In a nutshell, therefore, SHS is intended to be a simple and intuitive means of replicating the essence of combat from the point of view of the supreme commander, and rewarding an approach which embodies the following elements.  

1. A reasonably straight-forward strategy with clear objectives and a generous margin for error and ill-fortune is more likely to succeed than a complex plan dependent upon choreographed maneuvers and timing. The sound positioning and decisive commitment of reserves is also important.

2. At a micro level random events play more of a part, but the commander can still influence proceedings by using wisely the limited (and uncertain) number of orders available.
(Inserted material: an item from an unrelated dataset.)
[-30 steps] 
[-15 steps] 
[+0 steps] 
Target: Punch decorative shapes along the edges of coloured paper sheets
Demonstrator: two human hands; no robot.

He or she should ensure that troops are only used in combat where they are likely achieve a specific aim consistent with the overall strategy, rather than being frittered away to no real purpose. Whilst the element of luck means that success cannot be guaranteed, as with the real thing the side which launches attacks which are well thought out, co-ordinated, and supported so that even if the objective is not attained the advancing units not left isolated and vulnerable to a stinging counter offensive, is likely to come out on top.        

3. The flexibility permitted in the deployment and demeanor of troops within areas allows strategic thinking to be reflected at the tactical level and tends to reward the commander who has the clearest idea of how an engagement is likely to develop. I think it was Frederick who described this as the key to success in battle.